*** Opening COLLECTED DATA ***
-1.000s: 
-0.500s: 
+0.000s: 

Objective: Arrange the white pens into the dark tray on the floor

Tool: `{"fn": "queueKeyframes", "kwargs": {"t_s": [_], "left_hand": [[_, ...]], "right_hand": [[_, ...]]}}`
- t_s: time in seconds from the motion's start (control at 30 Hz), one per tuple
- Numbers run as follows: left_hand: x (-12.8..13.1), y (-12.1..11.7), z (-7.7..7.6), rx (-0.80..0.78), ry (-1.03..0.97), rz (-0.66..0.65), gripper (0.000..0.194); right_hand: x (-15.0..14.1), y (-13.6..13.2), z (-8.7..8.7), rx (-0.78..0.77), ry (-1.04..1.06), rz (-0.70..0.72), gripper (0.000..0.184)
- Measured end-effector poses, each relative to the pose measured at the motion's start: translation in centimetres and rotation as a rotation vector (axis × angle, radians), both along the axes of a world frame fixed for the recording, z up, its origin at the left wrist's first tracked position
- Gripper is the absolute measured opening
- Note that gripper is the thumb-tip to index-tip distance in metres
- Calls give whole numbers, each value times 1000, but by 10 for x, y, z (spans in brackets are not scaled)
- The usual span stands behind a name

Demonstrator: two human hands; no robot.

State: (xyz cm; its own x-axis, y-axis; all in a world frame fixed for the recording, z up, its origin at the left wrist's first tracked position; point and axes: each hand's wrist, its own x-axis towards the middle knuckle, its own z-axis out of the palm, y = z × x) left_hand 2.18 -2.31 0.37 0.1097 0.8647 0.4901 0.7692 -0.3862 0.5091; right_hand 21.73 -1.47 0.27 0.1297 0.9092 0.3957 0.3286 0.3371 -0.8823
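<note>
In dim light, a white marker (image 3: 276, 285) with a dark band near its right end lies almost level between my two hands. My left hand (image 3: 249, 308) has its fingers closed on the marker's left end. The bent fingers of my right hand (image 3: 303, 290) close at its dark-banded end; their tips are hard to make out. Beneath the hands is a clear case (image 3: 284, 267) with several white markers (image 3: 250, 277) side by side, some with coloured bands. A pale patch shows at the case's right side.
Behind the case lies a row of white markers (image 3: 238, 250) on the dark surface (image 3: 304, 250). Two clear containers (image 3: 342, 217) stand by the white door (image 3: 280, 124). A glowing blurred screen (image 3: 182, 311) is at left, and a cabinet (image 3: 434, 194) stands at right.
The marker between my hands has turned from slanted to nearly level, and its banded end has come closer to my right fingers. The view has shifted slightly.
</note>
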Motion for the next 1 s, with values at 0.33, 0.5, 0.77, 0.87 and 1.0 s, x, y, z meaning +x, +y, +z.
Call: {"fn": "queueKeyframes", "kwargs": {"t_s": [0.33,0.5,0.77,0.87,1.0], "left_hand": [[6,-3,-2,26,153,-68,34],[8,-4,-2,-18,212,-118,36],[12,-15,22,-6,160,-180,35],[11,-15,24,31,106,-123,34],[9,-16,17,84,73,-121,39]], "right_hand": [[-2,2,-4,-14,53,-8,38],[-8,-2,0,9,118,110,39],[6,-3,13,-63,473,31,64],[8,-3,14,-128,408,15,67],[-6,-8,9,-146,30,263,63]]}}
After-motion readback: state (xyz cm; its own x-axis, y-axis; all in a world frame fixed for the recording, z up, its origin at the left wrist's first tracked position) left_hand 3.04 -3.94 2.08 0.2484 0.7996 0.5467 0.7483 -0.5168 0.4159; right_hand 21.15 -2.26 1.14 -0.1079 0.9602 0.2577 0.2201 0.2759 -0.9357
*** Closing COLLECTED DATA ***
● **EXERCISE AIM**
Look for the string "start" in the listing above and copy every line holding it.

● **WRITTEN ANSWER**
- t_s: time in seconds from the motion's start (control at 30 Hz), one per tuple
- Measured end-effector poses, each relative to the pose measured at the motion's start: translation in centimetres and rotation as a rotation vector (axis × angle, radians), both along the axes of a world frame fixed for the recording, z up, its origin at the left wrist's first tracked position

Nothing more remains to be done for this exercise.